TASK OBJECTIVE »
Do any lines in the data below contain "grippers"? If so, copy every one of them.

(Records contained in a dataset)

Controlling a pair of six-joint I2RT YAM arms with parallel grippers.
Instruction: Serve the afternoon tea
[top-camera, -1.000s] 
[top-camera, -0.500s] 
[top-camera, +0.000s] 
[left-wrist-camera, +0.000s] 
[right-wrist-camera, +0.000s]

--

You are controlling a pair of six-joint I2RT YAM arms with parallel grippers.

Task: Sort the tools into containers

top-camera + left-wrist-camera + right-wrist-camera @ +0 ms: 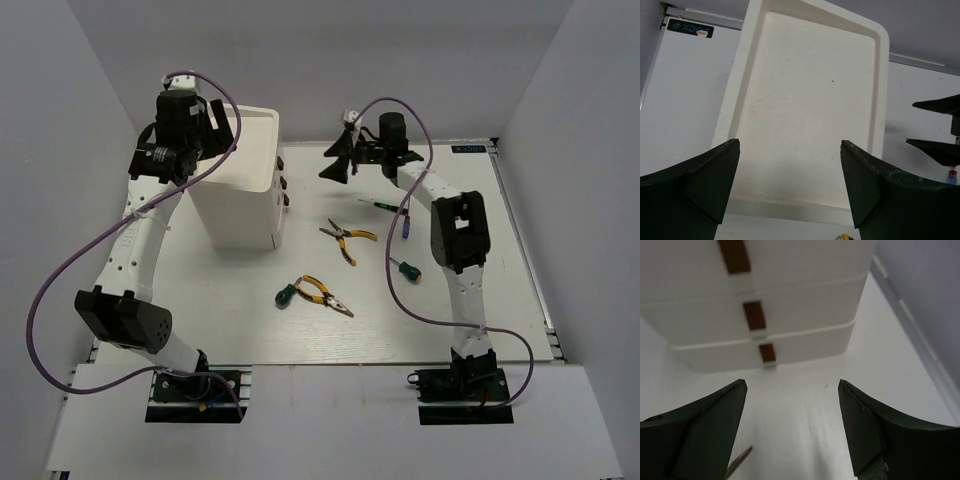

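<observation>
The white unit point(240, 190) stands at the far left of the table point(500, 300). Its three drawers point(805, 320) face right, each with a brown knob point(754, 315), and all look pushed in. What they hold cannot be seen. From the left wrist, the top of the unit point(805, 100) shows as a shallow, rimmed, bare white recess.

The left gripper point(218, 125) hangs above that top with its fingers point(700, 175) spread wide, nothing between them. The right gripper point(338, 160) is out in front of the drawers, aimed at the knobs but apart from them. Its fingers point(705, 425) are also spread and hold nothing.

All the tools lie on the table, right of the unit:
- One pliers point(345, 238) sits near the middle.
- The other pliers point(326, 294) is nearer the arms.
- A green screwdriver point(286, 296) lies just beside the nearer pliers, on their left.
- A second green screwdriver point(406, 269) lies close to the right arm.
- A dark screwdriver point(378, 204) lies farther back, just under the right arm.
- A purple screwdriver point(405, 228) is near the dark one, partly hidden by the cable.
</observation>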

FINISHED TASK »
Controlling a pair of six-joint I2RT YAM arms with parallel grippers.
You are controlling a pair of six-joint I2RT YAM arms with parallel grippers.

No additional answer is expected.